Ebba, the First Easter Hare by Leen Lefebre tells the story. It is a dark and foreboding world Ebba inhabits. As you would expect, she is a truly good hare (the story differentiates between hares and rabbits). Our heroine (hareoine?) is on a quest to find a place of light. 

Ebba, the First Easter Hare is not light fantasy in my mind. It is a bit more dark than I would have expected. But it is a great story non-the-less. To explain about the eggs would be a spoiler, so no. During her quest, Ebba learns about the larger world and meets other inhabitants all while trying to live her motto: Never show fear.

Looking up the author Leen Lefebre, I found she lives in Belgium. This may explain my one negative, the book is a bit choppy, like (surprise) it was translated from another language. Minor complaint, and readers will enjoy having an answer to "that question". A quick read that I got to enjoy right at Easter.  book

This book operates on several levels; a children's story, a morality play, a philosophical exploration or just a fun read about a hare. You can choose for yourself. A fun story. Enjoy!


Footsteps in the Dark

I figured out how to include the cover of the books I review! Better late than never I guess.

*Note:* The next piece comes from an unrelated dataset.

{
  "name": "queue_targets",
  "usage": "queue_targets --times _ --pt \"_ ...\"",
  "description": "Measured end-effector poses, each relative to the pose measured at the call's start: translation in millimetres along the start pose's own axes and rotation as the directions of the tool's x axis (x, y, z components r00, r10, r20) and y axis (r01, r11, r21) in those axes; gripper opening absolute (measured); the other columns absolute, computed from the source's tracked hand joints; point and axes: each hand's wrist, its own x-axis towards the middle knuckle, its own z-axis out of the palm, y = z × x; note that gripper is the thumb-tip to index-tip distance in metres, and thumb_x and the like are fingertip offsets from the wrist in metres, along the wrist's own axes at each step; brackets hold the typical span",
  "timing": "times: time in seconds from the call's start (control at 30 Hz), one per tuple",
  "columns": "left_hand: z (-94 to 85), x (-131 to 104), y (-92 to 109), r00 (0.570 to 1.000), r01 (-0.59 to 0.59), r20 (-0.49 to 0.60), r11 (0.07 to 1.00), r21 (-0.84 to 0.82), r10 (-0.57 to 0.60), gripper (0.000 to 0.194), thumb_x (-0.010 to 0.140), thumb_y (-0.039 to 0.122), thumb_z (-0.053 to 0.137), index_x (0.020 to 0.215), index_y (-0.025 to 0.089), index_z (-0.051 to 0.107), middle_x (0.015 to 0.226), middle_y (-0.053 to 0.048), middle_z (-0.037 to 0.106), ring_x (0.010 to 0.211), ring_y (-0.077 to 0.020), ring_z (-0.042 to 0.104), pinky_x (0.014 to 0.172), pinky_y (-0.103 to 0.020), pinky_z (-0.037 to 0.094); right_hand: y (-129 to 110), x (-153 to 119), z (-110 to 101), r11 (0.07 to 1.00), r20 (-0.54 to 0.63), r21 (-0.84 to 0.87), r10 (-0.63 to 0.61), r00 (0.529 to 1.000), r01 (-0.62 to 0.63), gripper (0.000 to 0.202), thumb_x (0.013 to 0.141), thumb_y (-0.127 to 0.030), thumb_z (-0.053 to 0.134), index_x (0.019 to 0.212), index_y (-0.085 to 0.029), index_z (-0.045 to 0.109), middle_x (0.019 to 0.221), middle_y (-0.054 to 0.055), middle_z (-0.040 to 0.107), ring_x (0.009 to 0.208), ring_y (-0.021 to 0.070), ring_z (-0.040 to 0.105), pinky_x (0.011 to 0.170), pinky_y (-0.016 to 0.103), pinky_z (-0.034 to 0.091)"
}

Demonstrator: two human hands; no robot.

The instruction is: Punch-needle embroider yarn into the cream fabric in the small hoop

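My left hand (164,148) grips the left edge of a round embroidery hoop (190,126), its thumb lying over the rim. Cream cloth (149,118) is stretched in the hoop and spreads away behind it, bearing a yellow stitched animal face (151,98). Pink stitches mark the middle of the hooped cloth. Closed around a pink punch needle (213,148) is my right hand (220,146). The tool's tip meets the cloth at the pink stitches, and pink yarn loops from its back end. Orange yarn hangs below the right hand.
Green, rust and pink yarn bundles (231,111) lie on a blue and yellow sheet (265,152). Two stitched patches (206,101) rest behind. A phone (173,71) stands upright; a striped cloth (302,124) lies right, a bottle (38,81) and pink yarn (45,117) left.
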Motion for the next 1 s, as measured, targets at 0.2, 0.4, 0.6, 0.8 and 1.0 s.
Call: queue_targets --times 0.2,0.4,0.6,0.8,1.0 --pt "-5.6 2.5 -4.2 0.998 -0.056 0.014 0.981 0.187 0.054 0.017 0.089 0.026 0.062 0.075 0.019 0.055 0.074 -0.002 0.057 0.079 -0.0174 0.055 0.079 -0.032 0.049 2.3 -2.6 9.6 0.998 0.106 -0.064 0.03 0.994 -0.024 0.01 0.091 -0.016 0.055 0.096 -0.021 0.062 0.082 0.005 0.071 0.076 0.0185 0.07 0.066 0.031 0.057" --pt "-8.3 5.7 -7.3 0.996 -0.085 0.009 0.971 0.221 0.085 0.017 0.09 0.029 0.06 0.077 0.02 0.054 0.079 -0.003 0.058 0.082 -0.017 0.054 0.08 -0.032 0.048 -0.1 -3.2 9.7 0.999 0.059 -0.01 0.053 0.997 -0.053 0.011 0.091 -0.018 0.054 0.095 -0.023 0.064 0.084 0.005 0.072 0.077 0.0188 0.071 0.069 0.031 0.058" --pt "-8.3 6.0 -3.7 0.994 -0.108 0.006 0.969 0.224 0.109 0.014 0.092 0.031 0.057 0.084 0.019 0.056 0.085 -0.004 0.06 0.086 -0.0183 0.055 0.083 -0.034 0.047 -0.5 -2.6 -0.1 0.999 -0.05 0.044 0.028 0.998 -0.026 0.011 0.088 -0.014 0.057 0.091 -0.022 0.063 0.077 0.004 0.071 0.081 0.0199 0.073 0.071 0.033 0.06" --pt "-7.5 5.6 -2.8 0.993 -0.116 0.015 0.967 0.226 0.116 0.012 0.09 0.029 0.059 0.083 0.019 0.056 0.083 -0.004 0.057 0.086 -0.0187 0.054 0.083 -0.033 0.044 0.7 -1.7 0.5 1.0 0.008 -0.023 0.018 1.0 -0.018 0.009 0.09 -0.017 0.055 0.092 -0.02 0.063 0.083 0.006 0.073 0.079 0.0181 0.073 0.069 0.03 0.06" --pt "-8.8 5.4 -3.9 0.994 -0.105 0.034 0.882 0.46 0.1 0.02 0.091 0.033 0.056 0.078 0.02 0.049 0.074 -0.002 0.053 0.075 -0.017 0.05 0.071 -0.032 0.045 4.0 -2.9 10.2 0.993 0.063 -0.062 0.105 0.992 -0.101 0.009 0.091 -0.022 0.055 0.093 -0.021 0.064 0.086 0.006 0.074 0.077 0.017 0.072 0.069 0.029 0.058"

Footsteps in the Dark: Stories of the B…

Author Carlo Armenise provided a print copy of Footsteps in the Dark for review.

This book is like a step back in time for me, back to the original Twilight Zone. The stories here follow that format beautifully. Zoners (if no one has coined that term yet I will) will love it.

A collection of eight stories presented as "steps" are a walk through the "bizarre and unusual". My imagination immediately formed a picture akin to the Zone and my inner voice became that of Rod Serling. 

This is not to say that Footsteps in the Dark is a mere knock-off of the original. These are new and inventive works by a seasoned story-teller. I make the comparison only to give the flavor of the book. 

Step Seven caught my attention as the main character is a psychologist. I was yelling at him throughout. You'll have to read it to see why. 

Each story is it's own short passion play focusing on the characters flaws, quirks, passions and foibles. Though short, we quickly become intimately connected. 

A great group of stories presented in an attention grabbing format. Footsteps in the Dark is a great way to spend a couple of hours. Enjoy!